_Task objective_:
In the copy, keep the lines from the first line of the material below through the line containing "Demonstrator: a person" exactly as they are, and include no pictures.
○ ○ ○
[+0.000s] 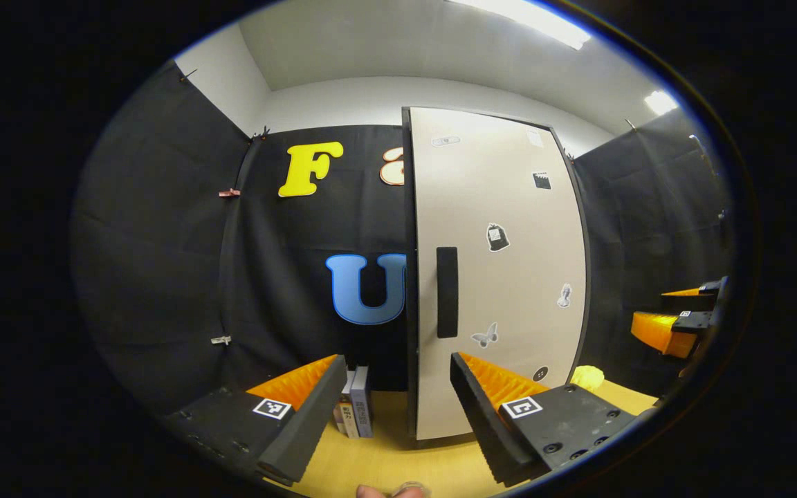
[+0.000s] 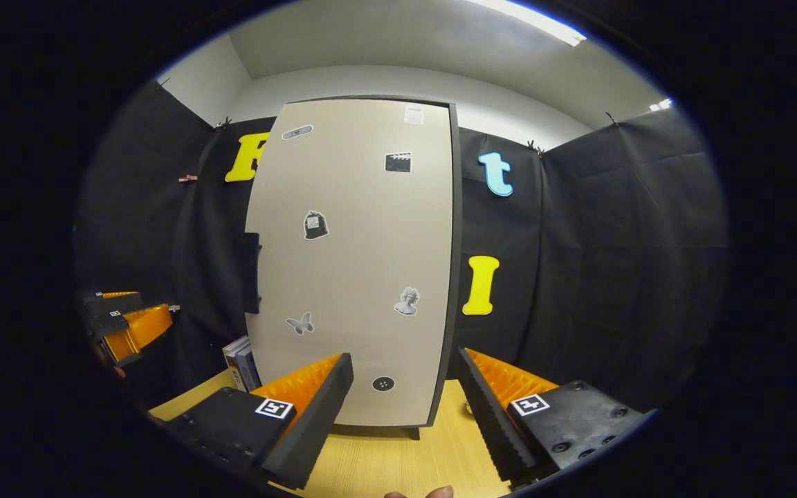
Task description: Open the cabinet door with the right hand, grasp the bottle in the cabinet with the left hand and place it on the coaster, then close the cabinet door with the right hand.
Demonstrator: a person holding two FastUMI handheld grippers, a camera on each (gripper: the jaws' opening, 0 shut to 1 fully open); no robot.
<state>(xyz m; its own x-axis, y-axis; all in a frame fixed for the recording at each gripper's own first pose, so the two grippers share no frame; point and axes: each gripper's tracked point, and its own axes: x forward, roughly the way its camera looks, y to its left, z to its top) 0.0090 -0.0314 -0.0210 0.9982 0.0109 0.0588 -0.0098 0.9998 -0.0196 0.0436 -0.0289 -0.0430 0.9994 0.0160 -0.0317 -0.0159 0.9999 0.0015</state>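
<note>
Cabinet door (image 2: 353, 263) was shut; right gripper (image 2: 405, 408) and left gripper (image 1: 395, 408) were held released. Handle (image 1: 447, 292) should be pinched squarely, then swung outward.

Hardly any readable text is found. Picture stickers without words are carried by the cabinet door (image 2: 357, 263): a clapperboard (image 2: 398, 162), a sack (image 2: 315, 225), a bust (image 2: 407, 301), a butterfly (image 2: 299, 323) and a button (image 2: 382, 383). A small white label (image 2: 413, 115) near the door's top is too small to be read. Characters are printed on the spines of the books (image 1: 355, 411) standing on the worktop (image 1: 398, 463), but they cannot be made out. Square black-and-white marker tags (image 1: 272, 408) are borne by the gripper fingers.
</note>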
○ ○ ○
_Answer area_:
[+0.000s] 
[+0.000s] 
Task description: Open the cabinet door with the right hand, grasp the bottle in the cabinet with the left hand and place it on the coaster, then close the cabinet door with the right hand.
Demonstrator: a person holding two FastUMI handheld grippers, a camera on each (gripper: the jaws' opening, 0 shut to 1 fully open); no robot.

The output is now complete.